I want to moan my “yes,” f
orget it all and beg him to continue his delicious torture, but fortunately, I’m able to resist pretending that off-the-charts physical chemistry solves everything. So instead, I do my best to keep as much desire as possible absent from my voice when I answer.
“I don’t know, are we? You said you knew what you insinuated earlier was stupid and you won’t say anything like it again, but is that because I got mad, or because you know it wasn’t true?”
“Both,” his laugh is a hot, breathy gust on my sensitive skin. “I damn sure don’t want to make you mad again,” he sucks my earlobe into his mouth and murmurs, “and yes, I know it wasn’t true.

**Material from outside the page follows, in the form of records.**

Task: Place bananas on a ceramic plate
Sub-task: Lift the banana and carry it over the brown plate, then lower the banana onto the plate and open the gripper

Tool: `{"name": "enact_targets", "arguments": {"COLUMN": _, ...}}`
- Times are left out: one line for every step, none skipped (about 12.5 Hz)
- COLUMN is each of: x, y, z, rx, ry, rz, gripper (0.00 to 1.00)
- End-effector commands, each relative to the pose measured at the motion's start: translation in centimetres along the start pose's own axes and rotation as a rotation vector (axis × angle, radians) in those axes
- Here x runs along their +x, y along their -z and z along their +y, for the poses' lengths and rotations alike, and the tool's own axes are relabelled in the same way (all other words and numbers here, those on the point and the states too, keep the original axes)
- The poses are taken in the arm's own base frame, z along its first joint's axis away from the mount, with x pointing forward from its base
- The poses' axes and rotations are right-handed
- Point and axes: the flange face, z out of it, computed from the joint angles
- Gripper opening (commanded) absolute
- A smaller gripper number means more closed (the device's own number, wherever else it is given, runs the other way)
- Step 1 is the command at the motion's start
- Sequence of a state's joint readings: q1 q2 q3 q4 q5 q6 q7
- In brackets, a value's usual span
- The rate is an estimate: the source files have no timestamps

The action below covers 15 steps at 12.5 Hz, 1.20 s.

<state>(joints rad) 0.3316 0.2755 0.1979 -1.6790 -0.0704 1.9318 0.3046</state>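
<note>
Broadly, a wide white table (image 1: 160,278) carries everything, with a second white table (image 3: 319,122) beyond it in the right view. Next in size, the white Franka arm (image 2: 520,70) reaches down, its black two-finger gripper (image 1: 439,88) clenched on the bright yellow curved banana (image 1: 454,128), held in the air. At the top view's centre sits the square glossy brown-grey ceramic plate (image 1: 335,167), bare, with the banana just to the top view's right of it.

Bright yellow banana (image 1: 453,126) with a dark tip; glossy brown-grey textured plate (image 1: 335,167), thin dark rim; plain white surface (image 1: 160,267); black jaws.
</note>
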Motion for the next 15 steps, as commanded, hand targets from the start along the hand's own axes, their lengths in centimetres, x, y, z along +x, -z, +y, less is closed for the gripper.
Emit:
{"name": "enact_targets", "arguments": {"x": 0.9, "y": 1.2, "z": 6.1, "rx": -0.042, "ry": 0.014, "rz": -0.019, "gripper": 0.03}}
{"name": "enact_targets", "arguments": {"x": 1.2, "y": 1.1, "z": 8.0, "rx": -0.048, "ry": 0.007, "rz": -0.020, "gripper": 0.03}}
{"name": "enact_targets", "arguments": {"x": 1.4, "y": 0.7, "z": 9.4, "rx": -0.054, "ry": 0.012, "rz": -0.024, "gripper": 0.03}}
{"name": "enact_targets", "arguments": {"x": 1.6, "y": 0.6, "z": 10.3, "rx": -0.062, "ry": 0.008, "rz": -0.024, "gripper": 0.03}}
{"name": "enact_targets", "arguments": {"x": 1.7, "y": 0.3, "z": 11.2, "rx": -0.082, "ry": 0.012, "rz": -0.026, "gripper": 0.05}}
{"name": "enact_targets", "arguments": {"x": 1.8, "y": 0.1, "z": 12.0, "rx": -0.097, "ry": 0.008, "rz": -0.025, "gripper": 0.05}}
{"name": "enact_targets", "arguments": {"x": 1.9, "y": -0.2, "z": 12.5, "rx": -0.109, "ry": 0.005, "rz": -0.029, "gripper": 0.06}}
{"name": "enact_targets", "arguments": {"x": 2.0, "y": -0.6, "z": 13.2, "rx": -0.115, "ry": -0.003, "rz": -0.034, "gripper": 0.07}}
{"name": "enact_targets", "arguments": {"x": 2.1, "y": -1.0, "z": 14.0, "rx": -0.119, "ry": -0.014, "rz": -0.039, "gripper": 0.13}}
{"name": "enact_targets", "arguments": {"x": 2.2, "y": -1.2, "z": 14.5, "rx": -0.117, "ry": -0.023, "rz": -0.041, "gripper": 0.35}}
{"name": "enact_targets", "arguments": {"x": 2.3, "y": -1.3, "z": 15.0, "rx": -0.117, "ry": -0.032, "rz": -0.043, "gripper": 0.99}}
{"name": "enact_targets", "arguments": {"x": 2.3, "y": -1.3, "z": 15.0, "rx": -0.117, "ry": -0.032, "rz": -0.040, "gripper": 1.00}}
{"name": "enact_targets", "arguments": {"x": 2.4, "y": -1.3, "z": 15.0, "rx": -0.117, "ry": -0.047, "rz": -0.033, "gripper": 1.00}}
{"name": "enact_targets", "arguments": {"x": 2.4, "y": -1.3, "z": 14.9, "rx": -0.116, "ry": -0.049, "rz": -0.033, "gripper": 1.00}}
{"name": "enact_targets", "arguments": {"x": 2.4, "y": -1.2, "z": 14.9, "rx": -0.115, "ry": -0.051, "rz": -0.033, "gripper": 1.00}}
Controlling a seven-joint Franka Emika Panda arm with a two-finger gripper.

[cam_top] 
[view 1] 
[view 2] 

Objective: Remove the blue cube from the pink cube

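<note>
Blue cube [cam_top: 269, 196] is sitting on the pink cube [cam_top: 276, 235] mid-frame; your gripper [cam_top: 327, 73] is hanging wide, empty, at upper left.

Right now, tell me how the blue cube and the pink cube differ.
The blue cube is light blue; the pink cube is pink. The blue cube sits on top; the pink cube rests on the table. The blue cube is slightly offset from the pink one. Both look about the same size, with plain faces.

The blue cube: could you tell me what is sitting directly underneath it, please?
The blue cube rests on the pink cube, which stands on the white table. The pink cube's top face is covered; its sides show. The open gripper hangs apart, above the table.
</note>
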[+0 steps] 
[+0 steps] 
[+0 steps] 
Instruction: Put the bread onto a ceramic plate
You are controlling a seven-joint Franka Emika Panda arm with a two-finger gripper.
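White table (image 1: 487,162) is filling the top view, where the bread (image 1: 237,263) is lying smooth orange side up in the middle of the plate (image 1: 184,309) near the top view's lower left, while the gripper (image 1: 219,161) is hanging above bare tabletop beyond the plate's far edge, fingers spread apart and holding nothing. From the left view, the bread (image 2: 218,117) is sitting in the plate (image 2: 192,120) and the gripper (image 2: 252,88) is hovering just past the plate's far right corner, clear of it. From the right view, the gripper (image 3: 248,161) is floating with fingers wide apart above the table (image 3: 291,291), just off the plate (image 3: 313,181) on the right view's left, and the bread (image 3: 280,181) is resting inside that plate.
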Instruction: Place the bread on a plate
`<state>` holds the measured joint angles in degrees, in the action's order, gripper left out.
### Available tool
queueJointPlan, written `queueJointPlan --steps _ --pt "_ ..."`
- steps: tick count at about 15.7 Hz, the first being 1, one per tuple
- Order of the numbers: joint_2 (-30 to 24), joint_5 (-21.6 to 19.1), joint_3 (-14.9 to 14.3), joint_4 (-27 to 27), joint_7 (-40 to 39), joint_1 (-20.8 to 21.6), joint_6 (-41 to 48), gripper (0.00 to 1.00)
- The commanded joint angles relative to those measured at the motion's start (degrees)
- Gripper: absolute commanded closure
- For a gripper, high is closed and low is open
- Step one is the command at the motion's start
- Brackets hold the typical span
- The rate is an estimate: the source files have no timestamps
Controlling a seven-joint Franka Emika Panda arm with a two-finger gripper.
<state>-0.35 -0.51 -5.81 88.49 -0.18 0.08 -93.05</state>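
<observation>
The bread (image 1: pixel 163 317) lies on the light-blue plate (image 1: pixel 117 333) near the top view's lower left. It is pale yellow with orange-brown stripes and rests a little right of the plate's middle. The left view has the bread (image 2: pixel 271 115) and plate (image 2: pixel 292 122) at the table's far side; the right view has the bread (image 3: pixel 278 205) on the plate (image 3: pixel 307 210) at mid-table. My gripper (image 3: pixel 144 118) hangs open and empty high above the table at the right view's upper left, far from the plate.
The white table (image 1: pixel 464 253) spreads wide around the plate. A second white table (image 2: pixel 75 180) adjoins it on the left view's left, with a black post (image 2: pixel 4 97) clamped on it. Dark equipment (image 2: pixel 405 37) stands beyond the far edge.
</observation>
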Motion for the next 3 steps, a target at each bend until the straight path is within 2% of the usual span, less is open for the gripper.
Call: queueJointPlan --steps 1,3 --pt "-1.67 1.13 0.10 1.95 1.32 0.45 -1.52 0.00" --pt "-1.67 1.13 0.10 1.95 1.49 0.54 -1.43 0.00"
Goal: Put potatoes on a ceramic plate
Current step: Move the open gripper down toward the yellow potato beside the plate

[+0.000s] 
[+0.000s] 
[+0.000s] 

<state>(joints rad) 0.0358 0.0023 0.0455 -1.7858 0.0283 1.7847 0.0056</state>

You could’ve had him the other night when he was on his game if you wanted him. I was angry. Watching him touch you, wishing you would’ve called me to put a stop to it sooner. But I shouldn’t have said it. I’m sorry.”
“Then yes,” I pant, since he’s now running his tongue across the magical dip where my neck and shoulder meet. “We’re done fighting.”
“Good,” he says matter-of-factly, stepping back and eliminating all contact between any parts of his body and any throbbing, aching parts of mine. Making me grumpy and disappointed enough to consider starting another fight if I must. “Now can we finally go check out the other apartment?”
“I suppose,” I frown, rethinking everything I thought I knew about the opposite sex. He’s putting a stop to our make-up session?
“Let’s go, before we get sidetracked again.” He laces his fingers through mine and pulls me toward the door. “I know you’re gonna love it. And your neighbors. To your right is a couple in their sixties, both retired. He was a cop, bonus, and she was a schoolteacher. To your left, a married couple with one nine-year-old son. And directly across from you is a single woman, no kids, early forties. Perfect group,” he explains as we climb the stairs. “And probably tomorrow, next day at the latest, they’ll all get a notice to start putting their trash outside their doors by nine p.m. on Thursday nights so maintenance can collect it and take it to the dumpster.”